• **Brief**: Your task is to reproduce exactly the lines that run from the beginning of the data through the line where "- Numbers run" appears.

-- Opening Marker --

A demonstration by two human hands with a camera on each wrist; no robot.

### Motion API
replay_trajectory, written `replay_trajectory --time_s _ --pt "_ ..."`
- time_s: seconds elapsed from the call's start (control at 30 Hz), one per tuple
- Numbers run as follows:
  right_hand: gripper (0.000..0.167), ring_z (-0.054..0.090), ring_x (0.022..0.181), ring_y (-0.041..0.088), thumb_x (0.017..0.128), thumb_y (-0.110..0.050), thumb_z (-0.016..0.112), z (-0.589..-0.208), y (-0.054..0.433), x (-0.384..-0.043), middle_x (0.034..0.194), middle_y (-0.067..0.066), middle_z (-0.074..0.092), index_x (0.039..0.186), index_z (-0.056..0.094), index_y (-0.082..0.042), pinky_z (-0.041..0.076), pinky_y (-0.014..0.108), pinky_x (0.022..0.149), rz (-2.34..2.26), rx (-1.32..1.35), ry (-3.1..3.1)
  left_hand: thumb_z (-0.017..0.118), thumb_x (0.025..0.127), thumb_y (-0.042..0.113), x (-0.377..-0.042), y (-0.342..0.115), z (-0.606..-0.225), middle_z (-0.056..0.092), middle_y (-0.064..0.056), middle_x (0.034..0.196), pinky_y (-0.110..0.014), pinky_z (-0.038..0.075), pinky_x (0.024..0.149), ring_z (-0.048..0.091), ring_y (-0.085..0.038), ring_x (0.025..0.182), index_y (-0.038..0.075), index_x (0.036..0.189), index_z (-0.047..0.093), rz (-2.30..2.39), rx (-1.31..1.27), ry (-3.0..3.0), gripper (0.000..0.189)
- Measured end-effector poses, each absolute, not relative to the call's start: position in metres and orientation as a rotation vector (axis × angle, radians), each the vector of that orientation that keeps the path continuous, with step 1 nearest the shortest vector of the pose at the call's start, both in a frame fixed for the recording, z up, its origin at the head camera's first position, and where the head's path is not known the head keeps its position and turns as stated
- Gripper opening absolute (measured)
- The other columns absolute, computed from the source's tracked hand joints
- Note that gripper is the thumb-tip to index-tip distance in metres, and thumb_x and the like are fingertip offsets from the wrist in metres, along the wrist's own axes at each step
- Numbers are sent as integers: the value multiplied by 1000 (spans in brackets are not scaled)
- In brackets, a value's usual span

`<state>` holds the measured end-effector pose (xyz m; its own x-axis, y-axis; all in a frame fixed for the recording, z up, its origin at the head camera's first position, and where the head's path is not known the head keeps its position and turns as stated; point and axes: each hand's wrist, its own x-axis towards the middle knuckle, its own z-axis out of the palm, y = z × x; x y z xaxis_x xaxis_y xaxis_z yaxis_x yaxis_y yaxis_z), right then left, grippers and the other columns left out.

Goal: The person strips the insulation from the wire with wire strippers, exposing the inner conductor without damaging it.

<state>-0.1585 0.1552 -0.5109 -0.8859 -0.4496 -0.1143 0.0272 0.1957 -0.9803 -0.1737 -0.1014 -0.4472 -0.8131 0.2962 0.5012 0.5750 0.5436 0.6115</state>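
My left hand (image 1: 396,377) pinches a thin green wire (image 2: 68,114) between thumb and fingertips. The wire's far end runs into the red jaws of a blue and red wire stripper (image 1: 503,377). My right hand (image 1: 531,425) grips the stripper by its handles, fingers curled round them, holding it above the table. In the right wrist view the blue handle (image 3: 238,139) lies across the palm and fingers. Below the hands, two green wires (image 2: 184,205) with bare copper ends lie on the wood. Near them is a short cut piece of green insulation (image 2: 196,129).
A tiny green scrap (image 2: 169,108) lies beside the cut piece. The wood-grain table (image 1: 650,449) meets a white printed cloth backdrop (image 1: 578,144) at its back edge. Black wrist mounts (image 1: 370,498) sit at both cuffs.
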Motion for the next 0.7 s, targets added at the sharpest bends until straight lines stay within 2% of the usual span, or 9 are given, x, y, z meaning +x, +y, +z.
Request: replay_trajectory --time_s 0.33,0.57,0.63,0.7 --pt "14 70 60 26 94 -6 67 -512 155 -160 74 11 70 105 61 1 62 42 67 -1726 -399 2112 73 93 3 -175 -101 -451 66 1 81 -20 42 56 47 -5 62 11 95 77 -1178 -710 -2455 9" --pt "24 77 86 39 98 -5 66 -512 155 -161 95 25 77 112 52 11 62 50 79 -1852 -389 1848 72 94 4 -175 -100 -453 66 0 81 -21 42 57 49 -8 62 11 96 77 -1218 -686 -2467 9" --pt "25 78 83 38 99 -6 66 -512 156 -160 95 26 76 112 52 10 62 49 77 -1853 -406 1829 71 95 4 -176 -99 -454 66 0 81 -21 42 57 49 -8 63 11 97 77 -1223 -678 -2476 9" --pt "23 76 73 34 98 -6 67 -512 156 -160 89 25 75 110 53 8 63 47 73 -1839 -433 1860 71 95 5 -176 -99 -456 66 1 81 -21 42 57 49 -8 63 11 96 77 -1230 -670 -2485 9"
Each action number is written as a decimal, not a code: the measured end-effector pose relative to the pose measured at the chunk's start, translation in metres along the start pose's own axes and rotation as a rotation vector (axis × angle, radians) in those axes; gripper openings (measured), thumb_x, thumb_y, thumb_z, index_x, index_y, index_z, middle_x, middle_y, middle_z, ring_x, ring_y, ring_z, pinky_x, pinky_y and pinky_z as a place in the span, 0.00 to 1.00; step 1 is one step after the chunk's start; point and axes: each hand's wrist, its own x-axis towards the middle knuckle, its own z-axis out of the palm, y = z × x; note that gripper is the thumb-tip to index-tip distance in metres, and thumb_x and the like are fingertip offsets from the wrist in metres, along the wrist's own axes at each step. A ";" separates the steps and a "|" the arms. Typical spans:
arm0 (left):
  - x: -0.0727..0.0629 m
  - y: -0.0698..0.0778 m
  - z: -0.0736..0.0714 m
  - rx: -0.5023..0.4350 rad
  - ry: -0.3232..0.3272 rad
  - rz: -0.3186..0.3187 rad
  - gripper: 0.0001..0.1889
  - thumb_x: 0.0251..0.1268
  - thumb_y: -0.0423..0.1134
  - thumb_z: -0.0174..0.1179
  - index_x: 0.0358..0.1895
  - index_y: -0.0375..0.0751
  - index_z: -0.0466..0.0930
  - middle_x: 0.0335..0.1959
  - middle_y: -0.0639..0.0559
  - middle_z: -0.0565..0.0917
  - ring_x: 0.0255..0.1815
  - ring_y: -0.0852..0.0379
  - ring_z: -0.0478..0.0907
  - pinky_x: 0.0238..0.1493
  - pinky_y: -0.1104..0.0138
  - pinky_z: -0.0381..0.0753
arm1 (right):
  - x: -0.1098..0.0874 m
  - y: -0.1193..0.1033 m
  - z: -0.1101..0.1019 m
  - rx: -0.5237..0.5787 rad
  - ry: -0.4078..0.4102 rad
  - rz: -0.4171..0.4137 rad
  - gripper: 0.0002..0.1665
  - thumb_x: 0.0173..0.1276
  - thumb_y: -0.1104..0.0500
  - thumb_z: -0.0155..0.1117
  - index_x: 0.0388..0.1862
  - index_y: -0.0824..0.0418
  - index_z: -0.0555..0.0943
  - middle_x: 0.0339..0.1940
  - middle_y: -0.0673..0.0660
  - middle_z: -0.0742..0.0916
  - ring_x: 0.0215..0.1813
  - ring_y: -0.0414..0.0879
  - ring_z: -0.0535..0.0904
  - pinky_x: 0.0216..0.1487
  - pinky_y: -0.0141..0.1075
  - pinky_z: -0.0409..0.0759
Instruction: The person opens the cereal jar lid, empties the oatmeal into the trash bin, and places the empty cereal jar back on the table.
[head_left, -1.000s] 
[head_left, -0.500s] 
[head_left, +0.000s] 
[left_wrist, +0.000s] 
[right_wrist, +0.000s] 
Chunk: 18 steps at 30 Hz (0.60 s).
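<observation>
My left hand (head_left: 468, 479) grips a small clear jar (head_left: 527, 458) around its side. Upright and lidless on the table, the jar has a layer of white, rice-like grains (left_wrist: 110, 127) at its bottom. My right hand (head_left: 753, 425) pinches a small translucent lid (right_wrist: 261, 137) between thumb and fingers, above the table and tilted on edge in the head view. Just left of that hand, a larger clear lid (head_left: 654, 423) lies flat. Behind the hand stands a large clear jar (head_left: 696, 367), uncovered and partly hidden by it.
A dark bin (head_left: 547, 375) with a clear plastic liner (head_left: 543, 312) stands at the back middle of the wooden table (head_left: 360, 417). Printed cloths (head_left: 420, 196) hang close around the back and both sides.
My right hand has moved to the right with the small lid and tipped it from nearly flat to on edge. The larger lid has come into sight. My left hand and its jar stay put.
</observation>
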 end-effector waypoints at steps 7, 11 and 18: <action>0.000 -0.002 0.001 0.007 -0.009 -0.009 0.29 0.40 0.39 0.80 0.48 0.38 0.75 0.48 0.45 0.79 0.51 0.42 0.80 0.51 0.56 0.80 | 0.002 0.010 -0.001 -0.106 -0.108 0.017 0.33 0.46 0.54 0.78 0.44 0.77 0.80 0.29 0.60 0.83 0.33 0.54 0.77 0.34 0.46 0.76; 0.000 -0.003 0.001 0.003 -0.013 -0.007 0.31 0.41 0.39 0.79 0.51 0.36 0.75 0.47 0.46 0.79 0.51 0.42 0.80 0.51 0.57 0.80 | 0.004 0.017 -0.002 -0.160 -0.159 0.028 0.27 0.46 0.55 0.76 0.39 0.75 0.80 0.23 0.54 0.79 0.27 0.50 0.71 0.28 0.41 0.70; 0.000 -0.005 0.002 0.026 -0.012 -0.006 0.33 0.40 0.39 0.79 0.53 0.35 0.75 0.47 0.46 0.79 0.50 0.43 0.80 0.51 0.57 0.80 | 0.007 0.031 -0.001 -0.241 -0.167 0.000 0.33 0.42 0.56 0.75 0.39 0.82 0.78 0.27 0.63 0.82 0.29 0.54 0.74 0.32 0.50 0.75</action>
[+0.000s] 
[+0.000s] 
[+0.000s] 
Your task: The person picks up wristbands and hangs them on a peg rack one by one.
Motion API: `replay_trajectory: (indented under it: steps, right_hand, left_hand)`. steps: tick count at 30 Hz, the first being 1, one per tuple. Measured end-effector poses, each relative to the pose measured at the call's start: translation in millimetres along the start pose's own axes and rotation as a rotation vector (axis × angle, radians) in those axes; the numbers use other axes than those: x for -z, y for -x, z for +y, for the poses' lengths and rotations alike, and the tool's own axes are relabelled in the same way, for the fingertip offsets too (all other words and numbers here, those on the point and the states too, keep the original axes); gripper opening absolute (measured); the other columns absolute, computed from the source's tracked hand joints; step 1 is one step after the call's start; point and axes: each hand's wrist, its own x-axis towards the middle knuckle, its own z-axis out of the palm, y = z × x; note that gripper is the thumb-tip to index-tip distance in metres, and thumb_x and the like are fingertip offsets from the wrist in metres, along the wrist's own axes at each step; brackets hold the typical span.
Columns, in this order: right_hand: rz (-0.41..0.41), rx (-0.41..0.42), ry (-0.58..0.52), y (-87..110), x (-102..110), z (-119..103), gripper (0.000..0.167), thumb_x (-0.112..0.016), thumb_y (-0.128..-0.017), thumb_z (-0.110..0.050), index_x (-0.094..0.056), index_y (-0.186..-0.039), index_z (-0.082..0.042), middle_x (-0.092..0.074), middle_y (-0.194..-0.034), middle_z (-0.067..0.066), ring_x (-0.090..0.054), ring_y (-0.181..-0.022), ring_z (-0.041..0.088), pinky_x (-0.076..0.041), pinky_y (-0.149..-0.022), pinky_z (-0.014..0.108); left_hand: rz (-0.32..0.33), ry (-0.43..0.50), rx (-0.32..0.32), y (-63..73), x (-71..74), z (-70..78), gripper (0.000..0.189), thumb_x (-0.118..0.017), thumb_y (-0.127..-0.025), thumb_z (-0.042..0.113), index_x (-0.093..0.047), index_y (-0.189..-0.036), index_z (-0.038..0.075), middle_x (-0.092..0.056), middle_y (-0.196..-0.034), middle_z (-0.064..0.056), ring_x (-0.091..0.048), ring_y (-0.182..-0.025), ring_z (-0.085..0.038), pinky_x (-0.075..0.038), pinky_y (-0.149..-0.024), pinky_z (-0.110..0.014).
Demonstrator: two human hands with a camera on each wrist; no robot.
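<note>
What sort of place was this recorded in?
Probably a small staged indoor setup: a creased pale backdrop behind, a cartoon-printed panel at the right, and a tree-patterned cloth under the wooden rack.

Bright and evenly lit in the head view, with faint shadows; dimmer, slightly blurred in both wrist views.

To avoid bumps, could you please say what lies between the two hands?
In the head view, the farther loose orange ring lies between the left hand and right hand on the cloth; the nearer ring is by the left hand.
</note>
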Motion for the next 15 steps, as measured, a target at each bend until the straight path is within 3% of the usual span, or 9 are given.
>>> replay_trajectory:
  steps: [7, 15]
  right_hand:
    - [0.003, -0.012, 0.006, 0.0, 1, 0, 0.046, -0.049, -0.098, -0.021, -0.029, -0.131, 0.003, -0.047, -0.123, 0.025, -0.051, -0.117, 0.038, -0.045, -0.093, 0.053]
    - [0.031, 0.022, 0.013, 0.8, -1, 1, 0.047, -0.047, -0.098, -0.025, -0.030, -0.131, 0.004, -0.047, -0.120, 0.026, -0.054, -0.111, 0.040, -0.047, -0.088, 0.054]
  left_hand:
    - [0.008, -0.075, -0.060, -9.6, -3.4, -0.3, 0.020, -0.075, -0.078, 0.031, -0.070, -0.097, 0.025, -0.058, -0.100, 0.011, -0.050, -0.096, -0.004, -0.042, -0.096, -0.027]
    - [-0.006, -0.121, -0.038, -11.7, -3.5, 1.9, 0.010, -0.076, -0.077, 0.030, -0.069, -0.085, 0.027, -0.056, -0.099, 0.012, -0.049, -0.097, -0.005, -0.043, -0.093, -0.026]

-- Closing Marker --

• **Completed exercise**:
A demonstration by two human hands with a camera on each wrist; no robot.

### Motion API
replay_trajectory, written `replay_trajectory --time_s _ --pt "_ ..."`
- time_s: seconds elapsed from the call's start (control at 30 Hz), one per tuple
- Numbers run as follows:

Nothing remains to be added to the answer.